This past week, the Catholic Church celebrated the feast day of one of her cherished daughters, Saint Katharine Drexel. She was a woman on a Gospel mission. It seemed nothing could stop her, not even a heart attack later in life that would have debilitated most other people.
By all accounts, Katharine Drexel was a dynamic and zealous apostle to the peripheries in the United States. She never met a stranger, and she never considered anyone a foreigner to her heart.
St. Katharine was born in 1858 to wealthy parents who were of deep faith and generosity. She was raised by her stepmother, who taught Katharine the importance of compassion and kindness. As a young woman, she cared for her beloved stepmother through a three-year terminal illness.
Through this experience, along with her reading and travels, Katharine came to see and understand the plight of many people, especially those with no voice or advocate. She sought a remedy and a source of help to people in their struggles.
Like many people today, Katharine wanted someone else to do the work. She offered Pope Leo XIII financial assistance to send missionaries to the African-American and Native American peoples of the United States. The aged pope, however, challenged her to do it. He told Katharine that she should be such a missionary.
Pope Francis recalls the account: “When she spoke to Pope Leo XIII of the needs of the missions, the Pope – he was a very wise Pope! – asked her pointedly: ‘What about you? What are you going to do?’ These words changed Katharine’s life, because they reminded her that, in the end, every Christian man and woman, by virtue of baptism, has received a mission.”
After some reflection, Katharine accepted the call. As the sole heiress to her late father, Katharine received a sizable inheritance. It was approximately $20 million at the time, which would measure in excess of $200 million today. Katharine was one of the wealthiest people in the United States and could have done anything she wanted.
She chose to go to the peripheries. She donated her entire inheritance to the care and help of those in poverty and need. In addition, she founded the Sisters of the Blessed Sacrament in 1891, and stressed the importance of prayer and the holy Eucharist in the efforts to serve and assist those in need.
The saint traveled extensively throughout the United States and labored with love to change societal views of discrimination and to empower those in the peripheries.
By 1942, she saw the establishment of 40 mission centers, 23 rural schools, 50 Native American centers, and the creation of Xavier University in New Orleans, which was the first university for African-Americans in the United States. Incidentally, Mother Drexel was the founding president of the university in 1915, which made her a university president before women had the legal right to vote in the United States.
Mother Drexel believed in the dignity of each human person, and saw all people as children of God. She lovingly sought to be an instrument of peace: to combat racism, enlighten ignorance, expose violence and heal poverty. She frequently told the sisters, “We must attract with joy.”

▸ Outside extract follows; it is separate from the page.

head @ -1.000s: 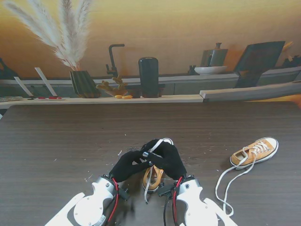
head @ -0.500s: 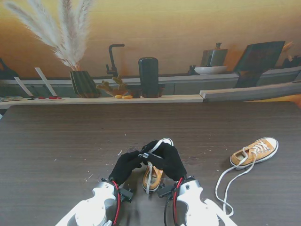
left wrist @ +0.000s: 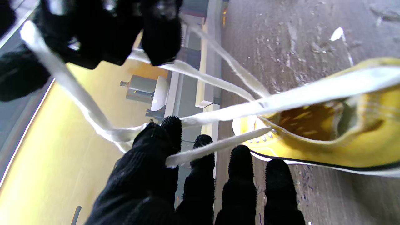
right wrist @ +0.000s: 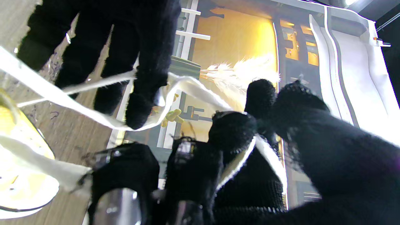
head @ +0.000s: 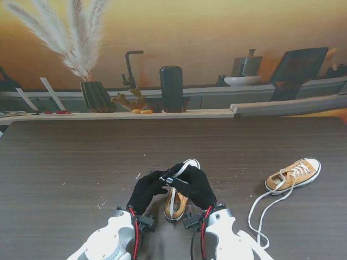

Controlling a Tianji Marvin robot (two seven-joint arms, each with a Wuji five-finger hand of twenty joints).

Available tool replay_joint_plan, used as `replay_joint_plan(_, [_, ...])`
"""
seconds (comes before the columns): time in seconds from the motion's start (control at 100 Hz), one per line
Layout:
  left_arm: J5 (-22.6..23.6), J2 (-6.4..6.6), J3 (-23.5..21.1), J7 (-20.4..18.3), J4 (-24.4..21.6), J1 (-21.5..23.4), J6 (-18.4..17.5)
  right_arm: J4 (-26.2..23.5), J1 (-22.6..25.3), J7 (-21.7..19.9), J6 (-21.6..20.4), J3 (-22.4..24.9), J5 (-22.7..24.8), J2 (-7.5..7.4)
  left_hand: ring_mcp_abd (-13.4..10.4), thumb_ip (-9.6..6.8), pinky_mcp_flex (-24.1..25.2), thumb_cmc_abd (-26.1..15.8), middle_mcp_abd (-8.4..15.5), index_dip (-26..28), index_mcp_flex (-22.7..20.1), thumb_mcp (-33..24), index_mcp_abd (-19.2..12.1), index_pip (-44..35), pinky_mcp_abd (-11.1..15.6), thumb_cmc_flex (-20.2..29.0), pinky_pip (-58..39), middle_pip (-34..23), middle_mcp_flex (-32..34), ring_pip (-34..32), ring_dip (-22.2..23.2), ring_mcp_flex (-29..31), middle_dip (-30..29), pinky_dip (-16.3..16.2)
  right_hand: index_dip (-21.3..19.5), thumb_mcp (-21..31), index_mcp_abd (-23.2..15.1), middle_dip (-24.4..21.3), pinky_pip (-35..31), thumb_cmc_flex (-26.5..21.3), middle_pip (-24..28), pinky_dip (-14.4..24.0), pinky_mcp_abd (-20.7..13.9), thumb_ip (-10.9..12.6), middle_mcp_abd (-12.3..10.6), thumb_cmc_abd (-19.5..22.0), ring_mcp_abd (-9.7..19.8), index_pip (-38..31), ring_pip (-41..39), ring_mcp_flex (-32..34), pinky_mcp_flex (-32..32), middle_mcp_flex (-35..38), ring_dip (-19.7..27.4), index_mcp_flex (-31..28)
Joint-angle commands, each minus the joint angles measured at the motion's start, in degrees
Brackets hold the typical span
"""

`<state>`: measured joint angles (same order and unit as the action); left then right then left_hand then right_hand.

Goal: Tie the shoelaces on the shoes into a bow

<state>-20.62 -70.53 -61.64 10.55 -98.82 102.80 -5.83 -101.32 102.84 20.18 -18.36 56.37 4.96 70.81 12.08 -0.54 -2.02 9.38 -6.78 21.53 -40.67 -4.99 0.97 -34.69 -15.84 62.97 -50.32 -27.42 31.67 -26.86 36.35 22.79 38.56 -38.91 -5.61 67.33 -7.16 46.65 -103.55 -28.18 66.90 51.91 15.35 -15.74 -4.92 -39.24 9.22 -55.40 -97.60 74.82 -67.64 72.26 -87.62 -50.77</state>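
The dark wood-grain surface carries two yellow shoes: the near shoe lies close to me at the middle, and the far shoe rests well apart on the right, its white lace trailing across the wood toward me.

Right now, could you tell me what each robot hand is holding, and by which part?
Both hold the near shoe's lace mid-strand: left robot hand and right robot hand.

We see shoe on table, centre, near us, btwn left hand & right hand. Laces run up to both hands. 2nd shoe well apart, to right.
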Motion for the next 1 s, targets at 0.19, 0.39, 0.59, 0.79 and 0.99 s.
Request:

At age 77, Mother Drexel suffered a serious heart attack. For almost 20 years afterward, her health forced her to live a quiet life of prayer and counsel. She would not surrender to self-pity or envy. She would admonish and encourage the sisters of her Order to continue the work in the peripheries and among those who were suffering or in need. In 1955, at the age of 96, Mother Drexel passed from this life to the next.
In recalling her life, Pope Francis reminds us all: “Each of us has to respond, as best we can, to the Lord’s call to build up his Body, the Church, ‘What about you?’”
Pope Francis continues by observing: “One of the great challenges facing the Church in this generation is to foster in all the faithful a sense of personal responsibility for the Church’s mission, and to enable them to fulfill that responsibility as missionary disciples.”
The pope’s reflections are born from the life of a young woman who wants others to do the work of the Gospel. She wanted to support others who would serve those on the peripheries and in dire need. And yet, to this young disciple, the call was given: “What about you?”
In his teachings, the pope pays the challenge forward and – imitating Pope Leo XIII before him – says boldly to each of us: Now, you! Yes, you! What about you?!